» Work instructions:
Across the listing, count the lines that include the string "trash". Give nothing besides the number.

» Recorded data:

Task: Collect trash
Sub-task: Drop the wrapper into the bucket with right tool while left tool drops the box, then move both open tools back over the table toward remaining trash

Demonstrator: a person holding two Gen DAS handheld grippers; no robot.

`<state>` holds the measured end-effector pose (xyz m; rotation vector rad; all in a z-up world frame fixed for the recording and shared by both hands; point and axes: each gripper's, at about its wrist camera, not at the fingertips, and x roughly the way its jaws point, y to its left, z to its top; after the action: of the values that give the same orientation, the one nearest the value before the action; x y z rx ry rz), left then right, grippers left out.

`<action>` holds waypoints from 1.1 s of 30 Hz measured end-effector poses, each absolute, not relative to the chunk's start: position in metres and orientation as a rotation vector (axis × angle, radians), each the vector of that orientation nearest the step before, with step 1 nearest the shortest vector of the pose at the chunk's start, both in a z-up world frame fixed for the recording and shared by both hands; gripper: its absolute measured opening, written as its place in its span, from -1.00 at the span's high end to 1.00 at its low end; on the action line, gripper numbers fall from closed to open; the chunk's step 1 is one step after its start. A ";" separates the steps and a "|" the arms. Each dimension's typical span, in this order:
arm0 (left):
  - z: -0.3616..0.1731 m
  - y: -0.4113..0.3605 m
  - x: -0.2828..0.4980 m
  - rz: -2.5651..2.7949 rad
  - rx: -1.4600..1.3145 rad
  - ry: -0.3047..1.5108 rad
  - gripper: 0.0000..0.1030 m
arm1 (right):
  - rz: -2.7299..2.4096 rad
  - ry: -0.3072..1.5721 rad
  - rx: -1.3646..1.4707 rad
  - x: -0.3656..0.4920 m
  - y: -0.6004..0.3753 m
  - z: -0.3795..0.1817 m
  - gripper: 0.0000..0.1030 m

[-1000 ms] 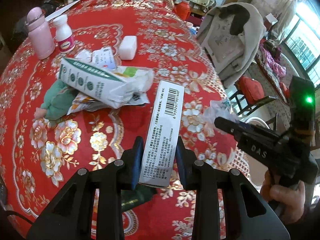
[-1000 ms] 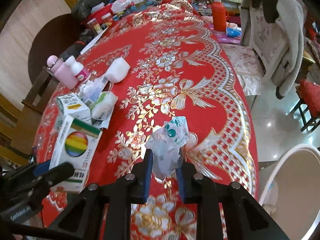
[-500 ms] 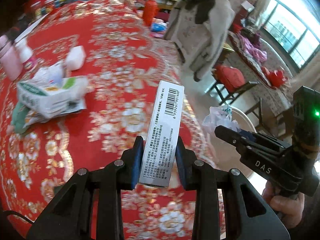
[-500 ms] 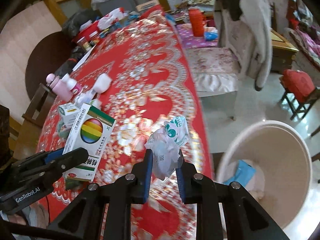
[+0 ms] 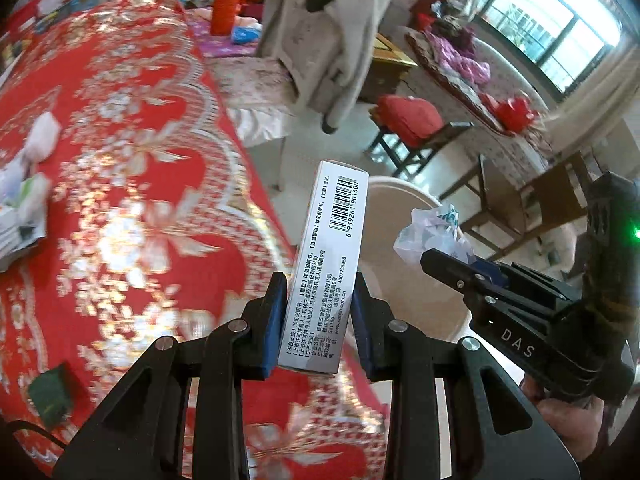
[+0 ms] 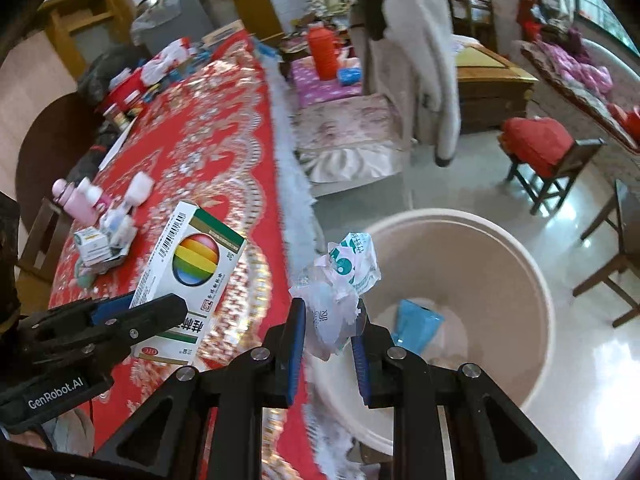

» Output of the task:
2